Additional Gun-Walking Operations During the Bush Administration
Other documents obtained by the Committee indicate that the officials who prepared the November 16, 2007, briefing paper for Attorney General Mukasey were aware that it did not disclose the full scope of previous gun-walking operations. After reviewing the briefing paper, Mr. Carroll wrote an e-mail to Mr. Hoover, stating: “I am going to ask DOJ to change ‘first ever’.” He added: “there have [been] cases in the past where we have walked guns.”
Mr. Carroll’s statement appears to be a reference to an earlier operation in 2006 known as Operation Wide Receiver. The documents obtained by the Committee do not indicate whether Attorney General Mukasey was in fact informed about this operation, which occurred a year earlier.
The documents obtained by the Committee appear to directly contradict your claim on national television that gun-walking operations under the previous Administration were well coordinated. During an appearance on Face the Nation on October 16, 2011, you asserted:
We know that under the Bush Administration there were similar operations, but they were coordinated with Mexico. They made every effort to keep their eyes on the weapons the whole time.
Your assertion was particularly troubling since the Committee obtained these e-mail exchanges in July, several months before your appearance on Face the Nation.

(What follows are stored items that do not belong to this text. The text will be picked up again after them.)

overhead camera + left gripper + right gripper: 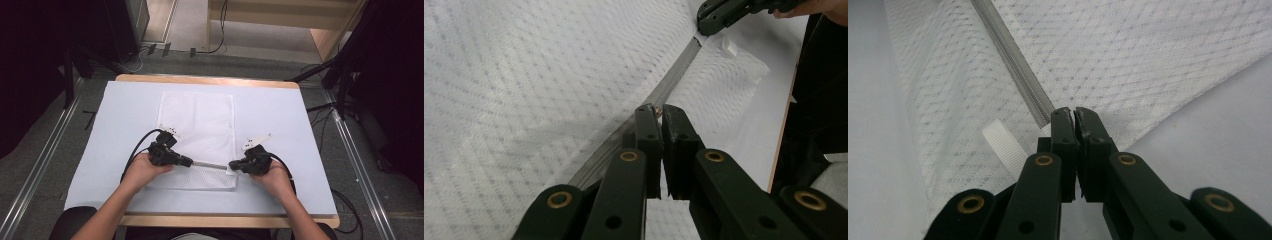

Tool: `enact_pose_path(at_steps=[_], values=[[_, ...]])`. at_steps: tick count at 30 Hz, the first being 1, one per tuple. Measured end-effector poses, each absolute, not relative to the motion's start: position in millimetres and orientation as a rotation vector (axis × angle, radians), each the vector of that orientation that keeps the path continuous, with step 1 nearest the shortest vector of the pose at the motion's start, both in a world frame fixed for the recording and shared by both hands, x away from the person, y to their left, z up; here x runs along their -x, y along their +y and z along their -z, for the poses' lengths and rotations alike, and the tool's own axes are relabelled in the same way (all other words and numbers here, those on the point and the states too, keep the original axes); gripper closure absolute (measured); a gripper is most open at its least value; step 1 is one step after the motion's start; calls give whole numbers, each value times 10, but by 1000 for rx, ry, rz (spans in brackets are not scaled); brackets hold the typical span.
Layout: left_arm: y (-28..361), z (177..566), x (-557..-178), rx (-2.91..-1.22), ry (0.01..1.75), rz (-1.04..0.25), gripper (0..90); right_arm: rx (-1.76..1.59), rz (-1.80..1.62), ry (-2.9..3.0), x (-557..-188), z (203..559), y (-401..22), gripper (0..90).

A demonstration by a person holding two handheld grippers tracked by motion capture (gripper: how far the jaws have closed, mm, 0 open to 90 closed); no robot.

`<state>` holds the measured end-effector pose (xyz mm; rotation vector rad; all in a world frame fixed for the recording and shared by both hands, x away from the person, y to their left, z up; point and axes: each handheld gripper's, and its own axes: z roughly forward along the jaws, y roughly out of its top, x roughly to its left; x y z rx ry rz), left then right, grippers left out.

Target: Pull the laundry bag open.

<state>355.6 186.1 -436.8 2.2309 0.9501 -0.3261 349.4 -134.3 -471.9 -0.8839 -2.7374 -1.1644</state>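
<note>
Mesh bag (197, 125), zipper (210, 165) between tools

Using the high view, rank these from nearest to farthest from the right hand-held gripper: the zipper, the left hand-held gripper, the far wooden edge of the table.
1. The zipper: its end meets the tips of the right hand-held gripper, on the mesh bag.
2. The left hand-held gripper: at the zipper's other end, toward the left.
3. The far wooden edge of the table: beyond the bag, at the back.

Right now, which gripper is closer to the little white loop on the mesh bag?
Right. The right gripper pinches the zipper end beside the white loop; the left gripper grips the zipper pull farther along.
</note>
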Motion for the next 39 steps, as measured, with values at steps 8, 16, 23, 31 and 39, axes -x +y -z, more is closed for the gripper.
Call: enact_pose_path(at_steps=[8, 16, 23, 31, 39], values=[[1959, 4364, -3552, -2225, 946, 333, 879, 871, 1167, -2745, -3498, 4720, -1330, 888], [2073, 4358, -3573, -2220, 981, 327, 879, 864, 1166, -2736, -3510, 4723, -1331, 888], [2197, 4308, -3588, -2199, 1005, 316, 879, 867, 1164, -2737, -3509, 4721, -1330, 888], [2234, 4299, -3612, -2216, 998, 334, 879, 870, 1169, -2736, -3507, 4724, -1333, 888], [2314, 4315, -3553, -2227, 1011, 330, 878, 872, 1170, -2735, -3504, 4725, -1334, 888]])
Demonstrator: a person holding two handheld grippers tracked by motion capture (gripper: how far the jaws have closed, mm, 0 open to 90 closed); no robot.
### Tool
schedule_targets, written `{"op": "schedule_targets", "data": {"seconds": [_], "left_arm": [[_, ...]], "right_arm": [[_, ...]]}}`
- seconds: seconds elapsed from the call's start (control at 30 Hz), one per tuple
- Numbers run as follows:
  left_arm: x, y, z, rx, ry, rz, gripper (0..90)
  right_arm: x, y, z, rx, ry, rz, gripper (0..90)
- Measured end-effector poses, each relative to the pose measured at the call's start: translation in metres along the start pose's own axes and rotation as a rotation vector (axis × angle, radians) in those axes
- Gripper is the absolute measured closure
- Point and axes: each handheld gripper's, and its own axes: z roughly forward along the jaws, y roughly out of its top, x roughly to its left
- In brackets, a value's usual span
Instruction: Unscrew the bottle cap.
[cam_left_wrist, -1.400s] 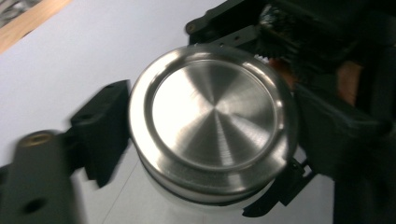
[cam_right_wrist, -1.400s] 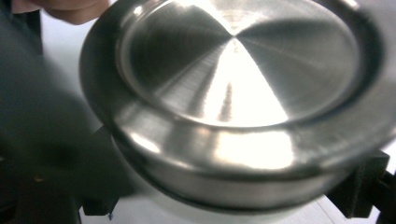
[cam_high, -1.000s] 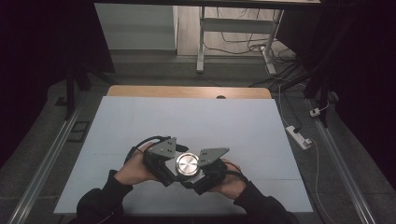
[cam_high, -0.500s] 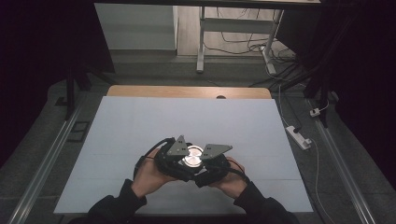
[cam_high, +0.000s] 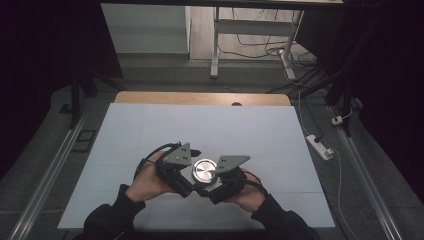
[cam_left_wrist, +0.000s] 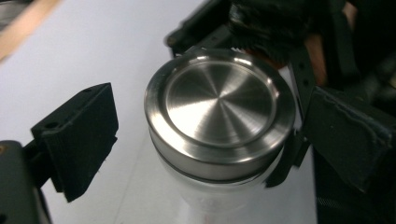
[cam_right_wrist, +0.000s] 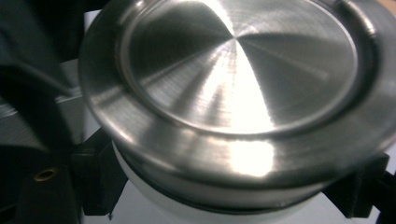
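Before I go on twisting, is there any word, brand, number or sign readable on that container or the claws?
None: the round brushed-steel lid is bare metal with only concentric turning marks.
None: the white container body under it is blurred, no print discernible.
None: the black claw pads carry no markings.

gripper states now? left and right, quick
Left tongs: open, jaws just opened, standing either side of the steel lid, left pad clear of it.
Right tongs: shut on the white jar below the lid.
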Motion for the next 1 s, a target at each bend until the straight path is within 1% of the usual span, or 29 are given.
{"op": "schedule_targets", "data": {"seconds": [0.07, 0.13, 0.17, 0.2, 0.23, 0.27, 0.3, 0.33, 0.37, 0.4, 0.43, 0.47, 0.5, 0.53, 0.57, 0.6, 0.67, 0.7, 0.73, 0.77, 0.87, 0.97, 1.0], "left_arm": [[0.002, -0.004, 0.0, -0.002, -0.063, 0.033, 6.7], [0.002, -0.007, 0.002, 0.009, -0.108, 0.071, 9.8], [0.001, -0.008, 0.003, 0.007, -0.131, 0.088, 11.4], [0.0, -0.009, 0.003, 0.009, -0.145, 0.107, 14.8], [-0.002, -0.009, 0.004, 0.011, -0.143, 0.109, 17.8], [-0.003, -0.008, 0.005, 0.016, -0.133, 0.109, 17.9], [-0.003, -0.008, 0.005, 0.016, -0.133, 0.109, 18.1], [-0.003, -0.006, 0.005, 0.03, -0.107, 0.099, 18.2], [-0.003, -0.006, 0.005, 0.03, -0.107, 0.099, 18.4], [-0.004, -0.004, 0.006, 0.032, -0.074, 0.07, 18.4], [-0.004, -0.004, 0.006, 0.032, -0.074, 0.07, 18.5], [-0.004, -0.001, 0.008, 0.025, -0.033, 0.025, 18.5], [-0.004, -0.001, 0.008, 0.025, -0.033, 0.025, 18.6], [-0.006, 0.002, 0.011, 0.025, 0.017, -0.012, 18.6], [-0.007, 0.004, 0.012, 0.021, 0.042, -0.028, 18.6], [-0.008, 0.005, 0.013, 0.021, 0.057, -0.04, 18.6], [-0.009, 0.007, 0.014, 0.015, 0.081, -0.064, 18.6], [-0.009, 0.007, 0.013, -0.005, 0.08, -0.089, 19.1], [-0.01, 0.008, 0.013, -0.002, 0.09, -0.097, 20.3], [-0.01, 0.009, 0.013, 0.0, 0.095, -0.105, 20.3], [-0.012, 0.009, 0.014, -0.001, 0.112, -0.117, 20.3], [-0.012, 0.009, 0.014, -0.013, 0.123, -0.131, 20.2], [-0.012, 0.009, 0.015, -0.016, 0.127, -0.13, 20.1]], "right_arm": [[0.004, 0.001, 0.002, 0.004, 0.033, -0.032, 15.1], [0.008, 0.001, 0.004, 0.012, 0.069, -0.054, 15.1], [0.01, 0.002, 0.005, 0.018, 0.077, -0.067, 15.2], [0.012, 0.002, 0.006, 0.027, 0.086, -0.08, 15.2], [0.013, 0.002, 0.007, 0.029, 0.089, -0.086, 15.1], [0.014, 0.002, 0.007, 0.029, 0.09, -0.09, 15.1], [0.013, 0.002, 0.007, 0.032, 0.086, -0.088, 15.1], [0.012, 0.001, 0.007, 0.031, 0.082, -0.092, 15.1], [0.012, 0.001, 0.007, 0.032, 0.073, -0.084, 15.1], [0.01, 0.002, 0.007, 0.027, 0.061, -0.083, 15.2], [0.01, 0.002, 0.007, 0.027, 0.061, -0.083, 15.2], [0.009, 0.002, 0.005, 0.027, 0.031, -0.059, 15.2], [0.008, 0.002, 0.004, 0.021, 0.019, -0.036, 15.2], [0.007, 0.002, 0.004, 0.019, 0.002, -0.024, 15.1], [0.005, 0.002, 0.003, 0.019, -0.016, -0.026, 15.2], [0.004, 0.002, 0.002, 0.017, -0.032, -0.022, 15.2], [0.003, 0.001, 0.002, 0.011, -0.044, -0.006, 15.2], [0.003, 0.001, 0.002, 0.012, -0.054, -0.003, 15.2], [0.004, 0.001, 0.002, 0.019, -0.063, -0.008, 15.2], [0.003, 0.001, 0.003, 0.015, -0.064, 0.002, 15.2], [0.003, 0.001, 0.003, 0.007, -0.063, 0.008, 15.2], [0.002, 0.001, 0.002, 0.006, -0.073, 0.013, 15.2], [0.002, 0.001, 0.002, 0.004, -0.08, 0.013, 15.2]]}}
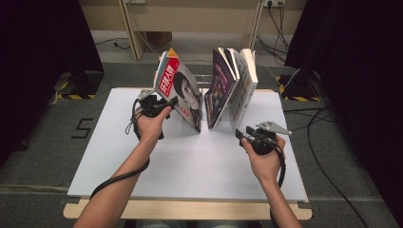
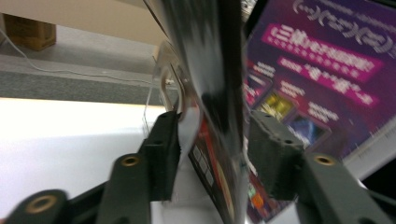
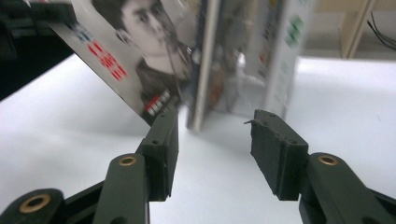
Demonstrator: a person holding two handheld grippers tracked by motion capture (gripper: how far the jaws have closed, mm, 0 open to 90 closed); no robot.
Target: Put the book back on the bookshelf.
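Already the left claw point(image 1: 167, 102) straddles the portrait magazine point(image 1: 183, 92), tilted off the standing books point(image 1: 233, 85) on the counter point(image 1: 190, 161); pads not yet pressing; right claw point(image 1: 243, 134) open, empty; removal remains.

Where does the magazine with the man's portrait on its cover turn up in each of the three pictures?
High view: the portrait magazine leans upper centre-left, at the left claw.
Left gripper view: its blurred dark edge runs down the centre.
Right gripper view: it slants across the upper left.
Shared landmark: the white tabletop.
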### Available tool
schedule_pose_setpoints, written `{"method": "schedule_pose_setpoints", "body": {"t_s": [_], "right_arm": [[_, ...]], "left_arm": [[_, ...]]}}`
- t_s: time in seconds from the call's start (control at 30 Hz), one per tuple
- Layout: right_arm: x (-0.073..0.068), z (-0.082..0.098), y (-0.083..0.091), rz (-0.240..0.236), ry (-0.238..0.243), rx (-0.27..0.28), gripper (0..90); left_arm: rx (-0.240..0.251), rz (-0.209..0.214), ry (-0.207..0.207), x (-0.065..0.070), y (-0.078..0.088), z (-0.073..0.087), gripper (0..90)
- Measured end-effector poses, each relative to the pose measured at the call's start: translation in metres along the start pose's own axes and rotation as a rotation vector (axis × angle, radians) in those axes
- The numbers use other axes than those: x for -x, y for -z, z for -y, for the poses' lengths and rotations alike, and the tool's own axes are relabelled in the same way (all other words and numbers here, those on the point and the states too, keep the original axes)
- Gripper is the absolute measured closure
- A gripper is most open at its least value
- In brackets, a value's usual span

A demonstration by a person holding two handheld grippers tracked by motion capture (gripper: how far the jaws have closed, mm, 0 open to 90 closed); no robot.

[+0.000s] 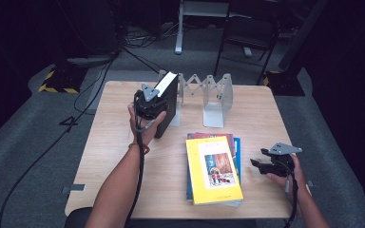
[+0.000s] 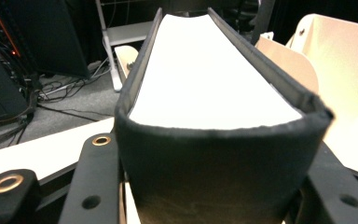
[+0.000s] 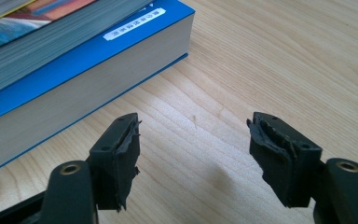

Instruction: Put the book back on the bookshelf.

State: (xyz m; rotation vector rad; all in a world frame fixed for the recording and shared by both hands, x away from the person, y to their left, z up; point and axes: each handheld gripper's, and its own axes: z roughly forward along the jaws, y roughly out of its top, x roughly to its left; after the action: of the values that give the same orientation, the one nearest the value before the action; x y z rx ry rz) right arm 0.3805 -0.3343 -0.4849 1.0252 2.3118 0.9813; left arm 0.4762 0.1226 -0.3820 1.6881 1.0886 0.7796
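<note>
Black-covered and thick, the book [image 1: 168, 102] stands upright on its edge near the far side of the table [image 1: 114, 156], its white page block facing up. We see it clamped in the left hand-held gripper [image 1: 153, 105]: in the left gripper view, the jaws press against both covers of the book [image 2: 214, 154], with the spine turned toward the camera. Just beside the book on its far side stands the metal book rack [image 1: 209, 97], whose pale dividers [image 2: 340, 60] rise behind the book in the left gripper view.

We find the right hand-held gripper [image 1: 256, 163] near the right edge of the table, level and pointing toward the stack of books [image 1: 214, 171]. Its jaws stand apart with nothing between them; only bare wood [image 3: 200, 135] lies in the gap. A yellow book [image 1: 213, 168] tops the stack, and a blue book [image 3: 74, 84] lies lower in it, close to the gripper but not touching it.
</note>
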Motion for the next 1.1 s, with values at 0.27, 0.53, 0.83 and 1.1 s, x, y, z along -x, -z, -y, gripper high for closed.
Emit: {"method": "schedule_pose_setpoints", "body": {"t_s": [0.27,0.53,0.83,1.1], "right_arm": [[0.002,0.002,-0.001,0.000,-0.006,-0.019,33.5],[-0.001,0.002,-0.004,-0.015,0.009,-0.040,32.9],[-0.004,0.000,-0.005,-0.039,0.040,-0.061,32.5],[-0.004,-0.001,-0.003,-0.044,0.033,-0.042,32.3]], "left_arm": [[-0.006,0.029,0.001,-0.001,0.010,0.010,51.1],[-0.014,0.039,-0.019,0.000,0.009,0.007,48.9],[-0.030,0.054,-0.051,0.001,0.004,-0.013,41.6],[-0.048,0.103,-0.036,-0.003,-0.004,-0.017,35.4]]}}
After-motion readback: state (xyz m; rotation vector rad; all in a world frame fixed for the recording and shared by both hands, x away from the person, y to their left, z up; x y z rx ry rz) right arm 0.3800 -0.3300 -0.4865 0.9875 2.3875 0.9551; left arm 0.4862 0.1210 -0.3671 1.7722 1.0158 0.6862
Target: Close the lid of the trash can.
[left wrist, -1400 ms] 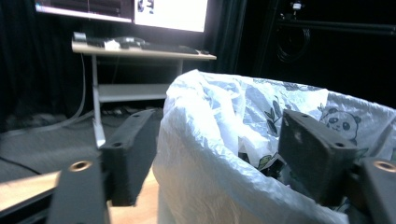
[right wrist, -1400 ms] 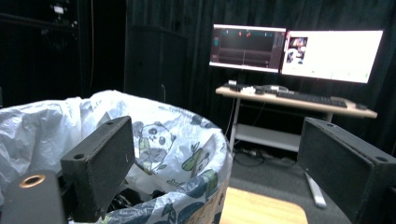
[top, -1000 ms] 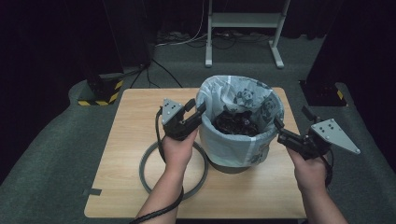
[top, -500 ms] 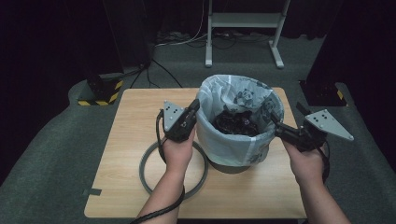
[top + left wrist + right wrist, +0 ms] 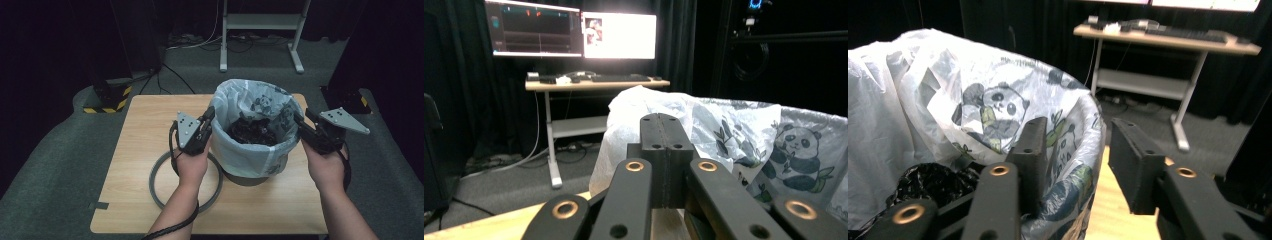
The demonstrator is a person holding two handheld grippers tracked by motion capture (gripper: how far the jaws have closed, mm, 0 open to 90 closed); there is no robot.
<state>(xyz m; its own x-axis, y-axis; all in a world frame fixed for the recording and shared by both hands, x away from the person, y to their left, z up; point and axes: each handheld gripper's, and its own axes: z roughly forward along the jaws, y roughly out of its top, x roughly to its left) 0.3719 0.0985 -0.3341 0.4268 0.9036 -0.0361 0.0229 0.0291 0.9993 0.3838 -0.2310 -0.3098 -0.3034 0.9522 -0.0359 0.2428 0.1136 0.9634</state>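
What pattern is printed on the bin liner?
Pandas with green leaves on the white bin liner; clearest in the right gripper view.

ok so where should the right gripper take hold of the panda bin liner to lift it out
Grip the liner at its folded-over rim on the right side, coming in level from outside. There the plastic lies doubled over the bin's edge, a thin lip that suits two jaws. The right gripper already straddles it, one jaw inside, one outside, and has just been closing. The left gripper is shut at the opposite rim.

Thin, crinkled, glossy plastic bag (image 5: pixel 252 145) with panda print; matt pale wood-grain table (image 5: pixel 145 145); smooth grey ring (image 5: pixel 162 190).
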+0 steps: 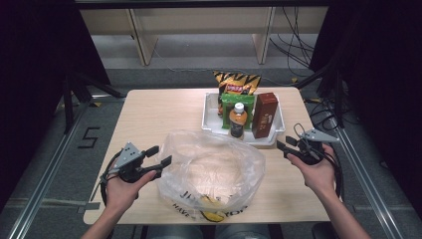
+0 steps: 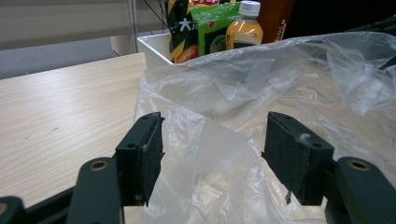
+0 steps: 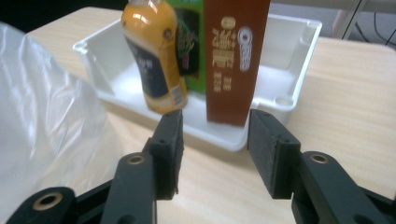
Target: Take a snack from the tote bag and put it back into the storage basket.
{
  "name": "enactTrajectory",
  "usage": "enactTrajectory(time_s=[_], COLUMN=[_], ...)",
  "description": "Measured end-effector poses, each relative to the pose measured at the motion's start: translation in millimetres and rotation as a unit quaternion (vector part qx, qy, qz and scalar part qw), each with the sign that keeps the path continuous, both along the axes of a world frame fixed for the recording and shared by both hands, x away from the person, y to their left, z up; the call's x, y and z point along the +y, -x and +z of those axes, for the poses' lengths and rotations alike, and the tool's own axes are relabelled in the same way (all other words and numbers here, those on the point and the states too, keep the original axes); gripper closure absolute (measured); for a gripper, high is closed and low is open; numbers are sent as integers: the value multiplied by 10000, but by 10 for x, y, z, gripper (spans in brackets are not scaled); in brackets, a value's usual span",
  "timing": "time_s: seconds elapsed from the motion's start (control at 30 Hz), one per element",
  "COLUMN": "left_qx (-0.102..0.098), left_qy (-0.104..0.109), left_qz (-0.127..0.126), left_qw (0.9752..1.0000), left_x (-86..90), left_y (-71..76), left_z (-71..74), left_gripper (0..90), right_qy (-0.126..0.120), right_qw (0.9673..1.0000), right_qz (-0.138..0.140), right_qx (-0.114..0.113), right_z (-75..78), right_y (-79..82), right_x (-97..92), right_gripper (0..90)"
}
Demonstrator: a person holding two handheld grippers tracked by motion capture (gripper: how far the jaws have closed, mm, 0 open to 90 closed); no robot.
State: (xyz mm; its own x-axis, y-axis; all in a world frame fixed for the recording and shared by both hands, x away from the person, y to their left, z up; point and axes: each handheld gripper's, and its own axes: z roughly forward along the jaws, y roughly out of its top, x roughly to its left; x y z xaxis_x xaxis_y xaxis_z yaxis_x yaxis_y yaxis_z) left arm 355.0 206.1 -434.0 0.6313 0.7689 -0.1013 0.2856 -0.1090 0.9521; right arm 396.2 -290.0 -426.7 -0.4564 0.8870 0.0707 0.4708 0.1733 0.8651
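Plastic bag (image 1: 211,172) lies open-mouthed just in front of the white tray (image 1: 211,122). Left gripper (image 1: 159,155), jaws spread, straddles the bag's left rim: pinch one layer only. Right gripper (image 1: 284,148), jaws spread and empty, faces the brown carton (image 3: 236,60) in the tray: approach squarely.

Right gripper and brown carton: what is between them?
In the right gripper view, bare table and the white tray's front rim separate the right gripper from the brown carton.
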Motion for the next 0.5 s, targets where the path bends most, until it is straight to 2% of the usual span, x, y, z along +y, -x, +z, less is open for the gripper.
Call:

Over the past year, you have been extremely critical of Attorney General Eric Holder, arguing that he should have known about the controversial tactics employed in these operations. He has now agreed to your request to testify before the House Judiciary Committee on December 8, 2011, to answer additional questions about these operations.
Given the significant questions raised by the disclosures in these documents, our Committee’s investigation will not be viewed as credible, even-handed, or complete unless we hear directly from Attorney General Mukasey.
During a press appearance on Wednesday, you stated: “Our job for the American people is to make sure—since they say they shouldn’t walk guns and they did walk guns—is that we know they’ll never walk guns again.” I completely agree with this statement, and I believe my request will help us fulfill our shared goal. Thank you for your consideration of this request.